A pair of higher learning institutions in the UK are combining HPC resources, offering compute capacity to researchers and private entities. Last week, Imperial College London and the University of Cambridge unveiled CORE, which provides HPC-as-a-Service to UK businesses.
This collaboration was born from an expansion of the UK government’s business, innovation and skills e-Infrastructure program. While the CORE project serves larger enterprises, it is also targeting the so-called “missing middle,” the technologically-underserved community of small-to-medium-sized business, with its HPC offerings. Dr. Paul Calleja, CORE director at the University of Cambridge, discussed the program’s business-friendly approach in an official statement (PDF):
CORE demonstrates proven UK leadership in HPC and big data design, implementation and service provision for both SMB and enterprise-scale customers across a range of disciplines including engineering, life sciences, materials modelling and digital media. Simply put, CORE lowers the barriers of uptake for users and organisations new to HPC, removing the necessity for specialist HPC staff and costly in-house IT infrastructure.
In other words, the service provides the advantages of high performance computing while avoiding large operational and capital expenses.
The infrastructure’s 22,000 Intel cores and an NVIDIA GPU cluster deliver 300 teraflops of sustained double-precision performance. DARWIN, the 9,600-core Dell cluster at Cambridge University, is contributing much of that compute power. Ranking 93rd on June’s TOP500 list, the system is capable of 183.38 teraflops. The remaining flops will likely come from Imperial College’s HPC resource pool. CORE also houses over 3 petabytes of storage and the UK’s largest shared memory space.

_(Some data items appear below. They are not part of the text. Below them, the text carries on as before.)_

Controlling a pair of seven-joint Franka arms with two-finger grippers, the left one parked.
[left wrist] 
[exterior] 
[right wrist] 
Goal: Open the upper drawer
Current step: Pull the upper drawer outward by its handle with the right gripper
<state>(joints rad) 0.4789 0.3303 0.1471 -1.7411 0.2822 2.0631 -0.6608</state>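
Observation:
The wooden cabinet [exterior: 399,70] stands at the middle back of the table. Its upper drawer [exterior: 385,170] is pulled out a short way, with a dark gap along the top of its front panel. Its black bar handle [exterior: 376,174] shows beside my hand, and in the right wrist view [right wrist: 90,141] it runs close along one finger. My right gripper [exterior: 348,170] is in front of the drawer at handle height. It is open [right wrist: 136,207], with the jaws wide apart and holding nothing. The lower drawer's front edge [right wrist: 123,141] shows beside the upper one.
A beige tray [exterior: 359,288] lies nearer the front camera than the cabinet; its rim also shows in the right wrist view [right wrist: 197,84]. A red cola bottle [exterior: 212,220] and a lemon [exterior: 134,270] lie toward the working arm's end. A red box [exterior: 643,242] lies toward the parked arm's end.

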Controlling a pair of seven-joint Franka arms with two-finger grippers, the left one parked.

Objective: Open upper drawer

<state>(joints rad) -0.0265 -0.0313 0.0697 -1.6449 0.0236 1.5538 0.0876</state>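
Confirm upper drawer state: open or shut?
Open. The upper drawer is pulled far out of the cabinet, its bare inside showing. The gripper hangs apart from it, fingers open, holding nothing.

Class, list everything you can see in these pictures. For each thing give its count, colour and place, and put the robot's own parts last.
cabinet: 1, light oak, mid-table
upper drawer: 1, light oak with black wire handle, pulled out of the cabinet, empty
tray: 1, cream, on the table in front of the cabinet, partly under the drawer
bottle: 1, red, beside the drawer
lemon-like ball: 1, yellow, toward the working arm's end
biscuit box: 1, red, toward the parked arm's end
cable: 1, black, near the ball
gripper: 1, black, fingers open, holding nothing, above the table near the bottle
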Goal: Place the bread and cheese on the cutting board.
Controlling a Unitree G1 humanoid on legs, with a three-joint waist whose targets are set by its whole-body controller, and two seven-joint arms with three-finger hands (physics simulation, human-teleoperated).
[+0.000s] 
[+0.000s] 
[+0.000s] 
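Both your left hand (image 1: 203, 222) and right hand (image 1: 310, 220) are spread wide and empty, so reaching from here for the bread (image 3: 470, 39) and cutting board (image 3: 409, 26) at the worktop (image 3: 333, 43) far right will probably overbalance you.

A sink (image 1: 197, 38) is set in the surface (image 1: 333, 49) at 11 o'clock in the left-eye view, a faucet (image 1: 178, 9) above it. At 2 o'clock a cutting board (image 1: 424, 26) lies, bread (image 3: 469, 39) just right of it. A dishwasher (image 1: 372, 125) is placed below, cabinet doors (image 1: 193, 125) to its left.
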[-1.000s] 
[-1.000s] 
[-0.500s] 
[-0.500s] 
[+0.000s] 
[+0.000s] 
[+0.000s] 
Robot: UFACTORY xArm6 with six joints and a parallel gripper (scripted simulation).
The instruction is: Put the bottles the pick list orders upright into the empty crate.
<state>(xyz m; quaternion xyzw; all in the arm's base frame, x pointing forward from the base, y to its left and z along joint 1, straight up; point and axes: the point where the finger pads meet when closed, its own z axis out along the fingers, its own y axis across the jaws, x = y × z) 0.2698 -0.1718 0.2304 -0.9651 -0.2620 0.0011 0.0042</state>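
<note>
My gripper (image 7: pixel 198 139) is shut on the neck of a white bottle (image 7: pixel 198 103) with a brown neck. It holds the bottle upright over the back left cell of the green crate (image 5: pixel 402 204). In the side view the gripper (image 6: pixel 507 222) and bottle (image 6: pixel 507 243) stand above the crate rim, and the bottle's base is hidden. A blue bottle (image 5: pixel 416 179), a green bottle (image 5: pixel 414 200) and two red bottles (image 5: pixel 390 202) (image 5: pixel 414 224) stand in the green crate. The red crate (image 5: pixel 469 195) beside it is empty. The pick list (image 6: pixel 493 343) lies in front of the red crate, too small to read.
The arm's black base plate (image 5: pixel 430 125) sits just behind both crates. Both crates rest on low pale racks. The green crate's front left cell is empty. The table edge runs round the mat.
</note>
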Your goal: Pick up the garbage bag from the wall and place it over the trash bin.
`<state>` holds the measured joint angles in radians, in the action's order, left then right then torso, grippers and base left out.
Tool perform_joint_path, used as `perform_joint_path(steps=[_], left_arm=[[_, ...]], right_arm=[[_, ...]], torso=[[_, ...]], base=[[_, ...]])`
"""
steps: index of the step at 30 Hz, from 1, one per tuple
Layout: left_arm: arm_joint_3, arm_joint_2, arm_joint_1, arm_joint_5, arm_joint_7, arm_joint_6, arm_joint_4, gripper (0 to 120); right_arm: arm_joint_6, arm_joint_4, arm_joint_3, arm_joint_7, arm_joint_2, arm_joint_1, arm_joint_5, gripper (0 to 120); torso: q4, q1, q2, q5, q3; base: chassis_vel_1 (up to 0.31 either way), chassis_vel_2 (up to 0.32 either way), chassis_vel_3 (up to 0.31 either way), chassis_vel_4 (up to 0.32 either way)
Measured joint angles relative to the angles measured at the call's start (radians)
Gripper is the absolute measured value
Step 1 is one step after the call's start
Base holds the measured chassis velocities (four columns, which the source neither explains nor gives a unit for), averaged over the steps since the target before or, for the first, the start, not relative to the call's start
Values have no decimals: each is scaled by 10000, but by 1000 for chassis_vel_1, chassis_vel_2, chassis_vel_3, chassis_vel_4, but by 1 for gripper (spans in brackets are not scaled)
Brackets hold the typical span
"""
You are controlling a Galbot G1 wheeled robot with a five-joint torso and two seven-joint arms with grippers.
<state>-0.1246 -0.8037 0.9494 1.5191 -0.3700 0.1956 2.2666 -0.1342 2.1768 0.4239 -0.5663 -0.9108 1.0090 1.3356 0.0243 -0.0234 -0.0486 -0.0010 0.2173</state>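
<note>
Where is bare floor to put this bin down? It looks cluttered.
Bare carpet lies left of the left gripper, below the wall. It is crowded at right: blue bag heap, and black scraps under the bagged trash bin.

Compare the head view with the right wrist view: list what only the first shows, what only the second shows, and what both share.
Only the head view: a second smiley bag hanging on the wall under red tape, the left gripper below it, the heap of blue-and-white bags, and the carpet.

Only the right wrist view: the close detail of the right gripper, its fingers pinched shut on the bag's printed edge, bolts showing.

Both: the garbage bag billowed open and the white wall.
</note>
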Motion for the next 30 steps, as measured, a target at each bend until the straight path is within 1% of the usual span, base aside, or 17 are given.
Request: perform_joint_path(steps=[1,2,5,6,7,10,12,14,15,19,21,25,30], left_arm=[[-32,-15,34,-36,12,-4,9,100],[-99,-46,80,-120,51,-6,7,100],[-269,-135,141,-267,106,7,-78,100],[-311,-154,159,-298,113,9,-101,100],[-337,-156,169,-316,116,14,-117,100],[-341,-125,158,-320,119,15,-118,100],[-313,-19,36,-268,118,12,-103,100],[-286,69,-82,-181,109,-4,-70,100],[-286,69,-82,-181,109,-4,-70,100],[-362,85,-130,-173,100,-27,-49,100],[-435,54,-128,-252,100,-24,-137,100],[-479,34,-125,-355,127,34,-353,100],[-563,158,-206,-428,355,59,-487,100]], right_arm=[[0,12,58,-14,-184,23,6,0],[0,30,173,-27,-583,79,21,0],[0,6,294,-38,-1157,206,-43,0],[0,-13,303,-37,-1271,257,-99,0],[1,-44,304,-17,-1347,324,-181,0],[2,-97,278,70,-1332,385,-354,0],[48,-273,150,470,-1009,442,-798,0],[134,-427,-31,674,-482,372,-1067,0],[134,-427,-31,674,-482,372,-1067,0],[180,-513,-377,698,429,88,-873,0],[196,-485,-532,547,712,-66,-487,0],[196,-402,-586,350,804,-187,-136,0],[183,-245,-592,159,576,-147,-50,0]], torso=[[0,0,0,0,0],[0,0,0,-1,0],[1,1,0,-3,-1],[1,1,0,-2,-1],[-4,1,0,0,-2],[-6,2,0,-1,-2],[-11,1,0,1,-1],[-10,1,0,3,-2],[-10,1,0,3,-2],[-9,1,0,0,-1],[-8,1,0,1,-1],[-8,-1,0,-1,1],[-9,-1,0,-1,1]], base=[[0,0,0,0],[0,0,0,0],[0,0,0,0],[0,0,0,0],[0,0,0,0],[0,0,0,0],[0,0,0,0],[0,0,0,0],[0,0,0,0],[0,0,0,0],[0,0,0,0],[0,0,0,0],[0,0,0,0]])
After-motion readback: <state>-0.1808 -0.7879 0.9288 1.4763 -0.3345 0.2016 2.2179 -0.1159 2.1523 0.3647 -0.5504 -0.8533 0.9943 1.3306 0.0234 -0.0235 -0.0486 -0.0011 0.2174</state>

The service has already seen use from a number of private organizations. Caterham F1 Team, Rolls Royce and Audio Analytic are all tapping the service on a pay-per-use, on-demand basis. In the case of Audio Analytic, the company develops sound-recognition software aimed at assisting security outfits. Their technology can determine various sounds like glass breaking, gunshots, and aggressive behavior. The software is then delivered to CCTV, intercom and video recording manufacturers for security system integration.
Chris Mitchell, CEO and founder of Audio Analytic, said that CORE’s scale and support enabled his company to consider new workloads, while reducing time to market.
It’s clear that the UK government is focused on bolstering industry resources to help create competitive advantage. If the project works, it may deliver a much needed economic boost to a region troubled with financial woes.